Problem statement -
Please report how many lines of the data include the word "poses", with the number as the entire reply.

Recorded information -
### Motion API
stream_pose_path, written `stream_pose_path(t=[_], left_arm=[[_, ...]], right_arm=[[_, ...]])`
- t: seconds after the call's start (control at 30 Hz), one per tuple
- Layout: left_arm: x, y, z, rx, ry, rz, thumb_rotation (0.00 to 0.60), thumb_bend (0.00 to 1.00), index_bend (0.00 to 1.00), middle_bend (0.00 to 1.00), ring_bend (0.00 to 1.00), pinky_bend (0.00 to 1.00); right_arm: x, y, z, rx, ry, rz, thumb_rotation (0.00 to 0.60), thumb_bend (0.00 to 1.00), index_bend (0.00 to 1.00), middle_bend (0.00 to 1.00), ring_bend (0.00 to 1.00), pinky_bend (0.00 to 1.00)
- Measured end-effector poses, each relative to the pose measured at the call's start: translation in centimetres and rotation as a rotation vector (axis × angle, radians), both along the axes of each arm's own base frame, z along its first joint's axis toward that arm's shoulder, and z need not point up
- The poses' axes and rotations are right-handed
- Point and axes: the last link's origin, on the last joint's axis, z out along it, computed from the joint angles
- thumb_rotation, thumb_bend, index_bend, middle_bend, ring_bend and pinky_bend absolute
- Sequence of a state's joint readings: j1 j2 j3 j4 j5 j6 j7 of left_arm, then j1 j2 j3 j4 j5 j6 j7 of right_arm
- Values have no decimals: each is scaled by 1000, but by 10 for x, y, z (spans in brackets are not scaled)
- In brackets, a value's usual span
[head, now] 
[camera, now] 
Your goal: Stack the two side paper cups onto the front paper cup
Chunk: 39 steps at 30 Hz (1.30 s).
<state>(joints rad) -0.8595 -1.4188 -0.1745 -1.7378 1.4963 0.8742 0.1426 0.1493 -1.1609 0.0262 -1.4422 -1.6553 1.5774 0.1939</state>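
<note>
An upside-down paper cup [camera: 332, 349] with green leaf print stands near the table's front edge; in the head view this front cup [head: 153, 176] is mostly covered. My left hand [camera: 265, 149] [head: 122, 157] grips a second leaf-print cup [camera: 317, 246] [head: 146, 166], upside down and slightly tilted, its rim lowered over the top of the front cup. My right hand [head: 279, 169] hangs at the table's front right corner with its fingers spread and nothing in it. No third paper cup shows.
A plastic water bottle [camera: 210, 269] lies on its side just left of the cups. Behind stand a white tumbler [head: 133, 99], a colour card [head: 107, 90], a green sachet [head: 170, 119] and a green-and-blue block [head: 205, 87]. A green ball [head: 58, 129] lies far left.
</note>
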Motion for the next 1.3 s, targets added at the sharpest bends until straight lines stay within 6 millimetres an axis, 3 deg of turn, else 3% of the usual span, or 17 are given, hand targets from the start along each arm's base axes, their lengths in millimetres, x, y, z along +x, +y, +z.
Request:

Problem solution -
2